Are there any residency requirements in order to obtain a divorce in Texas?

In order to qualify for a divorce in Texas, one of the spouses has to have been a resident of the state for a continuous six month period and of the county of filing for a continuous 90 day period prior to the filing of the Petition.

A typical divorce requires the following steps:

The Original Petition for Divorce is filed with the court and personally served on the Respondent (the Respondent can waive service in writing if the parties are working together toward settlement from the beginning - this saves on cost and on conflict).

At the time of filing, the Petitioner can request that a standard Temporary Restraining Order (or an extraordinary order if circumstances warrant) be issued, which basically freezes the status quo of the parties and requires that no assets start to disappear before they can be divided by the court, requires that the parties act civilly toward each other and do not threaten or harass each other, steal each other's cars or mail, cut off each other's utilities, credit cards or insurance, or hide the children from each other.

If there was no Temporary Restraining Order issued, the Respondent has twenty days plus the following Monday to file an Answer; If a Temporary Restraining Order was issued, the court must set a hearing within 14 days of issuance (in Travis County, these are always held on Fridays); At that time, the court will make the Temporary Restraining Order into a temporary injunction against both parties and will usually consider temporary orders, which are the set of rules the parties will live under while the divorce is pending; Temporary orders usually involve temporary custody, visitation and support of the children, and temporary use of property and servicing of debt; It can include temporary spousal support and the payment of interim attorney's fees as well.

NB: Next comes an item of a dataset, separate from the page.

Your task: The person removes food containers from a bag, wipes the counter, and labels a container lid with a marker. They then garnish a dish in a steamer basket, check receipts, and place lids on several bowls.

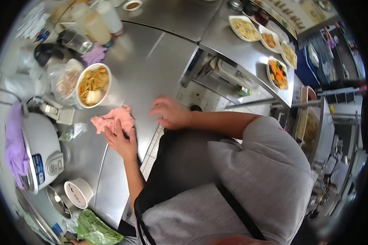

The parties then engage in discovery, which is the process by which parties exchange information and documents that are relevant to the case.  Common types of discovery are interrogatories (written questions), requests for admissions (true/false type statements), requests for production of documents, and depositions (oral interrogations under oath).

After the discovery is completed the parties and their attorneys (if they are represented) will discuss settlement of the case. If the case is resolved by agreement, one of the attorneys will prepare an Agreed Decree of Divorce, which will contain all of the terms of the agreement. This is signed by the spouses and their attorneys, and then eventually by the judge.

If the parties are not able to agree on all of the issues in the case, a trial date will likely be set.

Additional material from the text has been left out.